What Really Matters?

I’m starting to think differently. Some things matter much less than they once did. I’ve lost my appetite for putting time and money into things that really amount to nothing. At this point in life, I’d rather invest in something meaningful and lasting.

It’s not complicated. People over things. Christ died to save people. He loves us and has given us all things richly to enjoy. But at the end of the day, we have to leave it all behind. Other people are all we can take out of this world.

But most of us are captivated by petty things, things like grass and silverware.

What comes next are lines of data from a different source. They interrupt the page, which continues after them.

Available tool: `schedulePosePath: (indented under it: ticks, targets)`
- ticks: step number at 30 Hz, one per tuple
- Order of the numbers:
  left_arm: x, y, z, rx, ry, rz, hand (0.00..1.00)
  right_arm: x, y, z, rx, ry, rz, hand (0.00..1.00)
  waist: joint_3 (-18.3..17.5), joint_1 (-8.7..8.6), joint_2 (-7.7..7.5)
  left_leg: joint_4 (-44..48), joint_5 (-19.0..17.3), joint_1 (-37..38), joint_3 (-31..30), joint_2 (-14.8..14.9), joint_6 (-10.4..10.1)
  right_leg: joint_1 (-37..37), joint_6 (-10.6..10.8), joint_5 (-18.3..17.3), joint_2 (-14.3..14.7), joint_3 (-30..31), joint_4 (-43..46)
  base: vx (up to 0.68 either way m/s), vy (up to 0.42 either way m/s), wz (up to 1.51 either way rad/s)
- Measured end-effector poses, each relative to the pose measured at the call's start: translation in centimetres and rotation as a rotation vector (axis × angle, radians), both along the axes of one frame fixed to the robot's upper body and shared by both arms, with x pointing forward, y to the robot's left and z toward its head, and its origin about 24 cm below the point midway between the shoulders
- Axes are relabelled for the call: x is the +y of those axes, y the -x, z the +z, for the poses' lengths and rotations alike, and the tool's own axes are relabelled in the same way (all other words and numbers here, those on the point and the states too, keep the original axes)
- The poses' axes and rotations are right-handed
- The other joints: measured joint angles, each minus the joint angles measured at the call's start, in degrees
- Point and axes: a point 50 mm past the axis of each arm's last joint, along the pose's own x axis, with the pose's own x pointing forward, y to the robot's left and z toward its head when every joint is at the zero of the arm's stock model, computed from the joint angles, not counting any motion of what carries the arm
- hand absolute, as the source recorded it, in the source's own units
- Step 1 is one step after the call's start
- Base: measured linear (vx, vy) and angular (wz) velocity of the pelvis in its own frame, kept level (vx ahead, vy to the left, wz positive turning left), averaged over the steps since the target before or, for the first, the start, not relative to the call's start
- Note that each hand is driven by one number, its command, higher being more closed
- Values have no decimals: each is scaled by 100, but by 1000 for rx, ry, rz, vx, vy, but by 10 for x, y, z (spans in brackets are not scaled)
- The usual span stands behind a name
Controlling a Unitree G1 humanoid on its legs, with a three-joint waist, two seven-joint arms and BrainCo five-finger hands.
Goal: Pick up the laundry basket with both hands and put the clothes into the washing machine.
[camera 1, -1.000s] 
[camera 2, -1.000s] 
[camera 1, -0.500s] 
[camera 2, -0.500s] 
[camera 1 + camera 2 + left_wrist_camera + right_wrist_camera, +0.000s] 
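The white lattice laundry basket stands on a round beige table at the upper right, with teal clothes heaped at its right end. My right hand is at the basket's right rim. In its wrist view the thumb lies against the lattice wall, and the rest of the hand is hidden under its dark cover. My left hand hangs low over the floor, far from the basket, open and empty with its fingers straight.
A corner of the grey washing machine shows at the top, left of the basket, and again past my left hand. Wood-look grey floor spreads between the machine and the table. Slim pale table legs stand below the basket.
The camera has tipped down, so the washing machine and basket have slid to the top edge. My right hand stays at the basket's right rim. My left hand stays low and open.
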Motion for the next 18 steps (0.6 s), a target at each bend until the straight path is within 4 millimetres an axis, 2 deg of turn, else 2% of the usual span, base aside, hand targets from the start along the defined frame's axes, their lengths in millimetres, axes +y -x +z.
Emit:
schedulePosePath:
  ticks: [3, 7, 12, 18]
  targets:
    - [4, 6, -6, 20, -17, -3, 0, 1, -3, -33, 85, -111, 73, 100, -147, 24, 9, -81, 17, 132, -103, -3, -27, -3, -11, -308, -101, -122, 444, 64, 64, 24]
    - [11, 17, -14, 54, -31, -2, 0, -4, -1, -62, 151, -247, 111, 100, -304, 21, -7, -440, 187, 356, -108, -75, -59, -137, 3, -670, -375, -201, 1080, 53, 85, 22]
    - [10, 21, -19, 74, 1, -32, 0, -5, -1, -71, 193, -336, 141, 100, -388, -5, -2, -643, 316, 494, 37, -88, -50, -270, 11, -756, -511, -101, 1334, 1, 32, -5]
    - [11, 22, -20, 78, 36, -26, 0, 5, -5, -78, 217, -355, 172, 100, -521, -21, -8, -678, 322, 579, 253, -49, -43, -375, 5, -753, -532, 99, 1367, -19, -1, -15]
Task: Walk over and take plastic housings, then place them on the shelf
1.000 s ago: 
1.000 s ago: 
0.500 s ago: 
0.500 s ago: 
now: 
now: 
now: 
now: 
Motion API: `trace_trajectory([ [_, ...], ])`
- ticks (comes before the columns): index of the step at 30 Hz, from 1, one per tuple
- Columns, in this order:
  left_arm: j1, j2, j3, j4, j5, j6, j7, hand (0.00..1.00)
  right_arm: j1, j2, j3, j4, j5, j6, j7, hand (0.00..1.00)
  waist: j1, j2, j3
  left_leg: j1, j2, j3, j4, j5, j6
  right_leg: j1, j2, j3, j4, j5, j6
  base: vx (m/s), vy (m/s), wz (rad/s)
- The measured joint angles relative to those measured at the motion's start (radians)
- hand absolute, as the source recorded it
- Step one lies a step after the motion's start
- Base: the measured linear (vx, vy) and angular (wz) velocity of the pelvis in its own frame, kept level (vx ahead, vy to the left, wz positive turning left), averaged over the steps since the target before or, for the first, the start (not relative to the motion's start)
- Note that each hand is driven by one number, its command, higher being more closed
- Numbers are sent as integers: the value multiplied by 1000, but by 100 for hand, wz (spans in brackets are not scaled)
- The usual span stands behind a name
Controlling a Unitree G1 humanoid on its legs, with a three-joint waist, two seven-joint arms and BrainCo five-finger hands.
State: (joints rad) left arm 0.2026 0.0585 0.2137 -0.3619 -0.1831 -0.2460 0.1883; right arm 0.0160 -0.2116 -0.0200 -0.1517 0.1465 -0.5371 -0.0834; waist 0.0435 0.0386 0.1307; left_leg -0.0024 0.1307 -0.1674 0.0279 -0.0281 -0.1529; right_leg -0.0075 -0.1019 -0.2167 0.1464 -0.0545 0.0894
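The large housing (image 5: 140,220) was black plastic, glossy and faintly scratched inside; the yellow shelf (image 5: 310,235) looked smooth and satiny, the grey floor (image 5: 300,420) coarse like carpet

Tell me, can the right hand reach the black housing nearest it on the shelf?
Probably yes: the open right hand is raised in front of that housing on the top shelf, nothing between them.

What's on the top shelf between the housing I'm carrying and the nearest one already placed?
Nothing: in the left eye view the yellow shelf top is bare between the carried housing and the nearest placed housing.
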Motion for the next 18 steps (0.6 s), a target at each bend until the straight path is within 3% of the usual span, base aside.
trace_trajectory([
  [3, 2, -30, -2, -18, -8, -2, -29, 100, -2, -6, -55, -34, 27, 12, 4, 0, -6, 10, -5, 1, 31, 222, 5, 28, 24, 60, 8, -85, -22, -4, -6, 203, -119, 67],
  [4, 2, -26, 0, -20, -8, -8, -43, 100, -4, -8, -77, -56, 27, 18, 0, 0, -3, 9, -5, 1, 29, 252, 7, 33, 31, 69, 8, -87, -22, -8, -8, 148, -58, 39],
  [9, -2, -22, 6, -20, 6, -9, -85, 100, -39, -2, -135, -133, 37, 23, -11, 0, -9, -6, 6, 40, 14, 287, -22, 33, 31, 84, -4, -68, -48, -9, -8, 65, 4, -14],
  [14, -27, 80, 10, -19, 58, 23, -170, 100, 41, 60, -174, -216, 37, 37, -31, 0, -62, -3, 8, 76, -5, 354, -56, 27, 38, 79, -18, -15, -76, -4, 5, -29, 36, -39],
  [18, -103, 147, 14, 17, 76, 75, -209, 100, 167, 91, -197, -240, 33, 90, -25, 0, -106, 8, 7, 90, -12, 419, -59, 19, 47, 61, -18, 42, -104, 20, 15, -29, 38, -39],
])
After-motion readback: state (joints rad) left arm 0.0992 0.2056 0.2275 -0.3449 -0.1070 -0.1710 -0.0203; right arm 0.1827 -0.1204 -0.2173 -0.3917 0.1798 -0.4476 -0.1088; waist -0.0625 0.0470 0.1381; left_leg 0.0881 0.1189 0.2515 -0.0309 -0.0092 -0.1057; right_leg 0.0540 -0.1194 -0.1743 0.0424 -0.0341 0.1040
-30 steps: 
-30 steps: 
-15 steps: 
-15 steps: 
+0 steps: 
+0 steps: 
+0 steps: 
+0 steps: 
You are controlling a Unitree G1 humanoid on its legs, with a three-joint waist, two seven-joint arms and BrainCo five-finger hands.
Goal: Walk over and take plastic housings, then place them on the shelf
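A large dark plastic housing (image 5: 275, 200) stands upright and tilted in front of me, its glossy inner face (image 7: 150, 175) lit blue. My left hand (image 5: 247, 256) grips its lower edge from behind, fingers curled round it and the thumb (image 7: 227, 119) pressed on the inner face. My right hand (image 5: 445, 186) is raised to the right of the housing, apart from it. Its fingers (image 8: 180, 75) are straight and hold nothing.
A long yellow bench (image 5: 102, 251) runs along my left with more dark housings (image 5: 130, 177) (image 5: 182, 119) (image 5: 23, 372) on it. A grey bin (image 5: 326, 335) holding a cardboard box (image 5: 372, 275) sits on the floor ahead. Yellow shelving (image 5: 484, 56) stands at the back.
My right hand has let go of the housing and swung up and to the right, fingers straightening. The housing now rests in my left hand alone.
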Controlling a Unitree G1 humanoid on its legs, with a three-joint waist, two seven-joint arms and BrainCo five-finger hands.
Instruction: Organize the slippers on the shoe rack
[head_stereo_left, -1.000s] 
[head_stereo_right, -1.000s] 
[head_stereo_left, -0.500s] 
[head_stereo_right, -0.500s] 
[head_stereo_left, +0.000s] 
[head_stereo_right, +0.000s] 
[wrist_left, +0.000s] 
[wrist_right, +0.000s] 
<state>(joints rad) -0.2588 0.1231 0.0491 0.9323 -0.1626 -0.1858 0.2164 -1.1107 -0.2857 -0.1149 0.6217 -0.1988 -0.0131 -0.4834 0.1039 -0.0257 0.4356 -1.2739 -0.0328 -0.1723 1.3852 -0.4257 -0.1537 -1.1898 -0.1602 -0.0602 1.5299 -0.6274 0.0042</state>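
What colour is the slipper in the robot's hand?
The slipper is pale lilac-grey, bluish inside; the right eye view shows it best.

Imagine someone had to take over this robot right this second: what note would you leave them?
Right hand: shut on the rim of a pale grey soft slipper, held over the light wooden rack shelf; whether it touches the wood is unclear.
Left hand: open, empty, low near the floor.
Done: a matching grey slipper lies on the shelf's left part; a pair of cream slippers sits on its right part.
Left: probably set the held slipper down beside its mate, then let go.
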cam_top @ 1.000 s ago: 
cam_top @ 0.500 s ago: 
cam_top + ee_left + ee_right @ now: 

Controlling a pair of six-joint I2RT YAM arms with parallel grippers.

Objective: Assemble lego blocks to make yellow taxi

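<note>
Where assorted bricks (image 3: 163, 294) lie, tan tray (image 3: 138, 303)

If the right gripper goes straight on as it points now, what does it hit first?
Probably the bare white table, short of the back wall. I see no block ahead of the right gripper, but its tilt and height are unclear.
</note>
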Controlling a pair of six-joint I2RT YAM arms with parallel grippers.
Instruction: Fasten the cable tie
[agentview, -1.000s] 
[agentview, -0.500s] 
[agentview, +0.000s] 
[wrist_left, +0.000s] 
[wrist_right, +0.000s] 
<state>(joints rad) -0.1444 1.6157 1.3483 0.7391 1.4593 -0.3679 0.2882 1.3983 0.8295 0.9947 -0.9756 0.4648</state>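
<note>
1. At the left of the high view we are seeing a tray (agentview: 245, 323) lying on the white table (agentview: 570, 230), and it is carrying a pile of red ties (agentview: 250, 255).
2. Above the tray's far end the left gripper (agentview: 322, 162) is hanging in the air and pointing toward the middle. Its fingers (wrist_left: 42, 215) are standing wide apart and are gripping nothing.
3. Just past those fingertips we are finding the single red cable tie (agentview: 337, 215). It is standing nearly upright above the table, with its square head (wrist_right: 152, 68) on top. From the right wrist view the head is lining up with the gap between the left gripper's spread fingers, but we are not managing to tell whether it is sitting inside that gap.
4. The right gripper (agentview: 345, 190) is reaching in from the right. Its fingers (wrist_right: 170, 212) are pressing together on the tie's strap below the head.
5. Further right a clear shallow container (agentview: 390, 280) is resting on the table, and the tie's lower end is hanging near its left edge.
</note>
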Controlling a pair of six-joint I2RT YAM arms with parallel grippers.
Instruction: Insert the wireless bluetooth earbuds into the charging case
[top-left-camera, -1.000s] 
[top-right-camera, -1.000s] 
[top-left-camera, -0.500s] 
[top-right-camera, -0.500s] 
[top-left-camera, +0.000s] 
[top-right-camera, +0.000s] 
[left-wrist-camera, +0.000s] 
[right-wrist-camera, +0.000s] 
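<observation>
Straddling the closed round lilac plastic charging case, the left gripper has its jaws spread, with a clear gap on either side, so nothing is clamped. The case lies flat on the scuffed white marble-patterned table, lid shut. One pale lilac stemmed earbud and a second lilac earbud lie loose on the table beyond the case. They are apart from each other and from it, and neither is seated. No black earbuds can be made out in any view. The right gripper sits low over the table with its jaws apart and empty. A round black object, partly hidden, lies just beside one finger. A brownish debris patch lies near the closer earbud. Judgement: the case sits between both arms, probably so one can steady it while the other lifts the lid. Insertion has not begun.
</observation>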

On a 3-mile walk one afternoon, I passed the yard of an elderly couple overseeing the installation of an in-ground sprinkler system. You probably know the type: little black heads that pop out of the ground on a timer.

These white-headed people were meticulously pointing out where the sprinklers needed to be angled more or less to spray the grass and shrubs just so. In response to each instruction, the landscape guys, Latinos wearing bright-colored T-shirts, ran around making adjustments. On the return home, I found them still at, the sun dropping low in the sky.

  • I thought about our dismal attempts at growing a first lawn as new homeowners. In our next home, we promptly put in warm season Zoysia grass plugs, a thick, slow-growing, mostly weed-free variety that filled every bald spot. It’s tan-colored in cool weather and a hearty green in the August heat when all the fescue lawns are brown.

Grass is a low priority in my life these days. If I live to get really old and have disposable income, I hope to God that I am not pouring money into watering dirt.

My time, your time, here is too limited to fixate on cultivating something that’s ultimately cut down. “The grass withers, the flower fades. But the word of God stands forever.” (Isaiah 40:8)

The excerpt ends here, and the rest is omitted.